Dr. Mosher and social worker Noelle Boso have watched these children thrive since the beginning too.
"It's amazing. when I think about the newborn screening being added, I remember we had those discussions about it getting ready to roll out, I don't think we ever had any idea of what that impact was going to be like, that we were going to be identifying babies in the NICU before they ever even went home, before they ever even showed their first signs of symptoms like we ever thought that was possible, and then be able to have a treatment to offer them. It's something I think in my almost 30 years of being in medical, social work, it's the most amazing thing that I've been a part of," Noelle said.
Zolgensma is the second therapy approved for SMA. The first was approved in 2016 but is a life long treatment. This therapy was FDA approved in 2019.

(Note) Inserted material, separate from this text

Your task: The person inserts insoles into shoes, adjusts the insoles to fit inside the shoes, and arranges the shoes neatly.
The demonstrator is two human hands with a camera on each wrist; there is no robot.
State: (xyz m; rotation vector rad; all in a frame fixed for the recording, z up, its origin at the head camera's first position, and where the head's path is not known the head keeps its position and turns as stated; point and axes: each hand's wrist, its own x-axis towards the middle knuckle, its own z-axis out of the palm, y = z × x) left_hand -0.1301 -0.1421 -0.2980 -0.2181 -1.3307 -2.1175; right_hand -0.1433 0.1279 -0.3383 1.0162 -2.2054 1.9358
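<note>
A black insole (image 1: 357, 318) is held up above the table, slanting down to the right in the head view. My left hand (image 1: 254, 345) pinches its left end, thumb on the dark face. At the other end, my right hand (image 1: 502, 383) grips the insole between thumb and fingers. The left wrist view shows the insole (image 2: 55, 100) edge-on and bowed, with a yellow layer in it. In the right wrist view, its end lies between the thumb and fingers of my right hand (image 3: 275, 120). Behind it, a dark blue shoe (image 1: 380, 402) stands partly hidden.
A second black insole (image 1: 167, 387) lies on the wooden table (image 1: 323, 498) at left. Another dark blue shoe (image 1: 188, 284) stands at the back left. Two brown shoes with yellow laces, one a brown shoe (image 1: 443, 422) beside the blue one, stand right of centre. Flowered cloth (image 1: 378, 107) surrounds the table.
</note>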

"It's absolutely miraculous. It's something that I think most of us in this space we have always dreamed of seeing, but we really didn't know for sure that we would ever get the opportunity to. The therapy has been transformational because this gene is relatively small. It was a great candidate for gene therapy because it can be delivered in its entirety and it can be delivered safely. And since we've had gene therapy, we've seen kids doing things that we never dreamed they would be able to do," Dr. Mosher said.
This Wednesday Akron Children's Hospital will celebrate the 15th anniversary of the Neuromuscular clinic.
The providers treat children with various forms of muscular dystrophy (Duchenne’s, Limb-Girdle, congenital), spinal muscular atrophy, Charcot-Marie-Tooth disease, myotonic dystrophy, congenital myasthenic syndromes, Pompe disease, and McArdle disease.
The roots of the program began in 2006 when Dr. Kathryn Mosher joined Akron Children’s as one of two pediatric physiatrists in what was then called the Neurodevelopmental Center (NDC).
“In our 15 years we have literally watched history being rewritten on some of these diseases and we look forward with enthusiasm to the further progress to come,” she said.